The Chinese Contemporary art market has caromed between international attention and domestic buyers seemingly trying to stay one step ahead of the market momentum. Early buyers were in the West. But after a precipitous rise and the global credit crisis, the market’s center moved back to Asia where new wealth sought values that would make living Chinese artists the price peers of some Western painters. But that was only for a handful of artists. This week in London, it would appear that the cycle is turning and two separate trends from opposite sides of the globe are converging to promote a new set of names into prominence.
The South China Morning Post explains how a new middle-class market for Chinese Contemporary is supporting these painters:
Feng Ying, a manager of Beijing’s Space Station art gallery, said the biggest change in the industry in recent years was the increasing number of new collectors.

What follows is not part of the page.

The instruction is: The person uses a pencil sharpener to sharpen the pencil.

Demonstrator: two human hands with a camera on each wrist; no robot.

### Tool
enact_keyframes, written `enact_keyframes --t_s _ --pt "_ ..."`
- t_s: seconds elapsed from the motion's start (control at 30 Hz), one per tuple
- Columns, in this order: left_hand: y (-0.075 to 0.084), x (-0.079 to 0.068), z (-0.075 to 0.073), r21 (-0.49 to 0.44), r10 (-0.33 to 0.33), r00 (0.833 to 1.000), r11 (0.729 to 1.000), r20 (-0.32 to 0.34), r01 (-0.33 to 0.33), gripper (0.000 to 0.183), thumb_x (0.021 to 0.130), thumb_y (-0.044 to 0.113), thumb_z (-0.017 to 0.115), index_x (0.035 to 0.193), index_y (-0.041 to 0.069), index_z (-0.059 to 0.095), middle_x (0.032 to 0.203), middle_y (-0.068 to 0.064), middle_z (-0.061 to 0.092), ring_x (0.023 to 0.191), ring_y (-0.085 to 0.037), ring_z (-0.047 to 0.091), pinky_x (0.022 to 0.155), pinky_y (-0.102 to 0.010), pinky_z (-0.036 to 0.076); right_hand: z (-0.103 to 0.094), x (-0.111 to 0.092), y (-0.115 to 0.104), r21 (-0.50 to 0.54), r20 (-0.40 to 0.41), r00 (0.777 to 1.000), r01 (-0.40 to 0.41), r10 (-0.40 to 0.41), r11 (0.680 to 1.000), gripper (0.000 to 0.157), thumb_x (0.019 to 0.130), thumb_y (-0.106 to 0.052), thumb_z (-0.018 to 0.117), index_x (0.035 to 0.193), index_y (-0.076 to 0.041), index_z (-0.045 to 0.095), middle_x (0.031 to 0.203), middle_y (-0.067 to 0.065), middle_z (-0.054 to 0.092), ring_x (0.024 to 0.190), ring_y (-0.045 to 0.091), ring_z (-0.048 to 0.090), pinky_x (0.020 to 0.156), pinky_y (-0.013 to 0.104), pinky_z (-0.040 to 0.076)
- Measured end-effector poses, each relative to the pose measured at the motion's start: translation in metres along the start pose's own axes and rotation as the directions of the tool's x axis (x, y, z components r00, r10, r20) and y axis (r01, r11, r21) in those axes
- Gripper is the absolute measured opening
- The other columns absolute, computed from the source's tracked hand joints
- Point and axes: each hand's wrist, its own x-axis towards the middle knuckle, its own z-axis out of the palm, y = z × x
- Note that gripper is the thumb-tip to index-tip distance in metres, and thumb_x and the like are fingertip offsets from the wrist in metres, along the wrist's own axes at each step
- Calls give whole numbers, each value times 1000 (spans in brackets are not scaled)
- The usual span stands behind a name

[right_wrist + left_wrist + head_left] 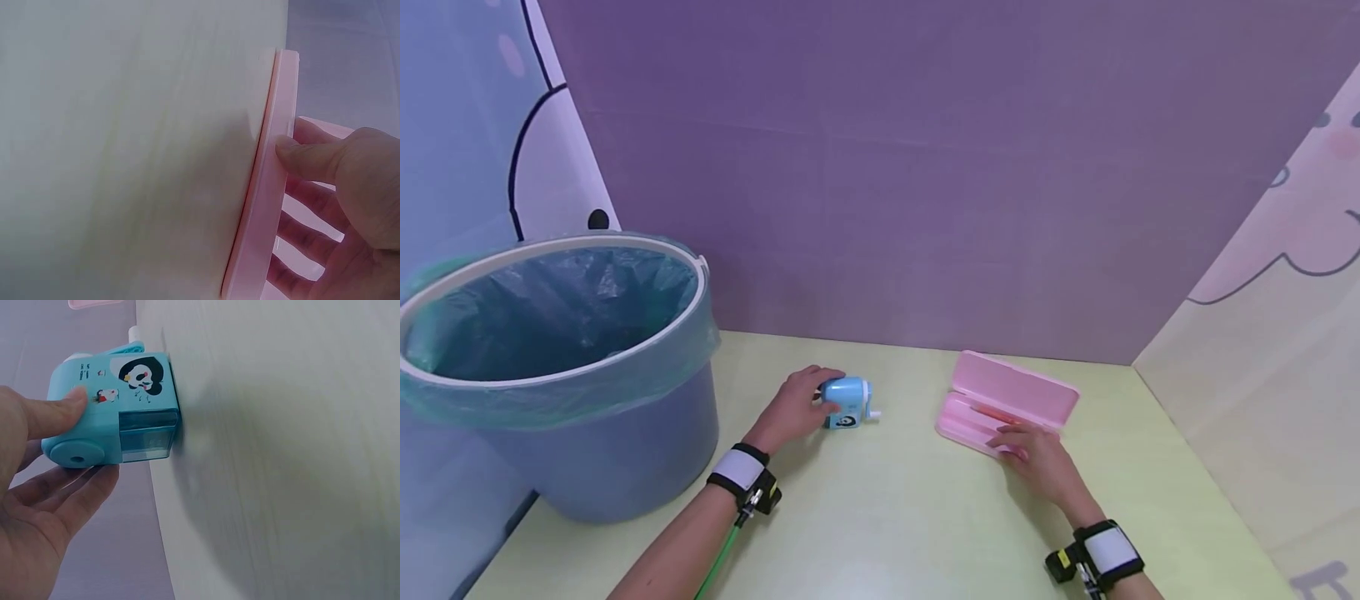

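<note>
In the head view, my left hand (793, 408) holds a light-blue crank pencil sharpener (847, 402) upright on the table. The left wrist view shows its cartoon print, clear shavings drawer (149, 436) and round pencil hole (77, 459). My thumb lies on the printed side, the fingers round the back. To the right, a pink pencil case (957, 423) lies with its lid (1015, 385) raised and an orange-red pencil (996, 413) inside. At the case's front wall, my right hand (1043, 462) grips with the thumb outside and fingers reaching over the inside.
A large bin (617, 450) lined with a green-blue bag stands at the left of the pale table (880, 517). A purple cloth backdrop (925, 183) rises behind the table, and printed cloth panels (1285, 350) flank it. A green cable (718, 560) runs from the left wrist camera.
</note>
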Motion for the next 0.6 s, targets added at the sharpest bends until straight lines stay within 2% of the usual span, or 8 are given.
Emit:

“They are very different from pure investors,” she said. “They are not very rich. They could come from all walks of life, working as architects, designers, doctors, lawyers or white collar workers. Their budget for a painting may be just tens of thousands of bucks. But they are real art lovers. They do a lot of research on the artists and go to many exhibitions. They have their own taste for art.”
And Colin Gleadell points to first-tier London galleries like Hauser & Wirth that are trying to catch them up to their price peers:
Seven years ago, [Zhang Enli’s] paintings were selling through the Shanghart gallery for up to $10,000 each. Since then, Hauser & Wirth have raised his profile and his prices. Their current exhibition has almost sold out, with prices ranging from $100,000 to $350,000. Even though the artist works in Shanghai, many of the buyers have come from Hong Kong, Taiwan and mainland China. Temporary Space, for instance, has been bought by a collector who is building a private museum in Shanghai; the painted box room has been sold to the Sifang Art Museum in Nanjing.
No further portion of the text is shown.